All of this was followed by a decree from the Egyptian Telecommunications Ministry restricting the use of mass text messages, a medium used in the past by the opposition to mobilize for demonstrations and transmit news. At the same time, the government revoked the licenses of the private production companies offering live broadcast services to television stations. They were notified that they would now have to navigate the cumbersome and quite possibly unending process of re-applying for the very same licenses, a prospect that has elicited widespread and justifiable fears that the regime intends to block live coverage of balloting.
In 2005, footage of Election Day beatings aired on TV screens all over the country. Plainly, the regime has no plans for an encore. Far from an assault on free speech, the government has described all of these measures as part of a process of improving the regulation of independent media. But the new policies have had their intended effect. After decades of the state dominating the press, private Egyptian media had flourished since 2004, with the creation of newspapers and satellite channels and, with them, the rise of a newly professionalized industry. The media broached previously taboo topics, among them the question of who will succeed the octogenarian president, the airing of footage of violently suppressed protests and much else besides.
In 2008, Al Jazeera English broadcast footage of a Mubarak billboard being torn down and stomped on by protesters. The private production company Video Cairo Sat helped transmit the feed. The company’s founder, Nader Gohar, was subsequently charged with operating without a proper license, given a heavy fine and threatened with jail time. A higher court later overruled the verdict.
Muhammed Gohar, Nader’s brother, and chairman of Video Cairo, was among the providers notified that his own license for satellite equipment was revoked. He went on broadcasting, albeit illegally.
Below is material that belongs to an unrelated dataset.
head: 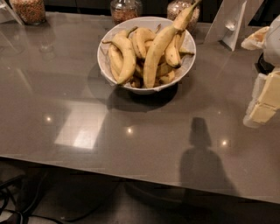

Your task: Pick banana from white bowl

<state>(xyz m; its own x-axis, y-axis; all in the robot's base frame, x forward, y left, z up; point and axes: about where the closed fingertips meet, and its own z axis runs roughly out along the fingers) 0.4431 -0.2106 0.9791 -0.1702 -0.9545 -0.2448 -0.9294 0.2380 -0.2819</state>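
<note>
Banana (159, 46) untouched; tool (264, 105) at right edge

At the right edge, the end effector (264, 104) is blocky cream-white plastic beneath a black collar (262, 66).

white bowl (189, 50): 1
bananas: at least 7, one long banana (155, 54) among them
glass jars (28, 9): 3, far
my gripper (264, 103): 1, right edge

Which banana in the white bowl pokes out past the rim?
The longest, almost straight banana: its tip rises past the far rim of the white bowl, unlike the shorter, curved ones. The end effector hangs at the right edge.
</note>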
“We’ve been asking to regulate the use of technology in the news process for the last five years because there’s no country in the world that doesn’t have regulations. Instead everything was left haphazard,” Gohar explains. “Authorities definitely have cracked down on that, enough is enough. But do they really mean it? Are they sincere? Or would they want to use that against freedom of expression or the capacity of the foreign media to cover the story in Egypt?”
This ambiguity, suggests Issandr El Amrani, a prominent blogger and political analyst, might be just the impression the regime means to create. “There is an overall feeling of a chill you know, that new red lines are being drawn. But this feeling of ambiguity, of you’re not sure where the red line is, is quite important, because actually it makes people more cautious,” he says. “When you know where the red line is you push right up against it." With parliamentary elections only days away, it may soon be clear just where that line falls.
Sarah A. Topol is a freelance journalist based in Cairo.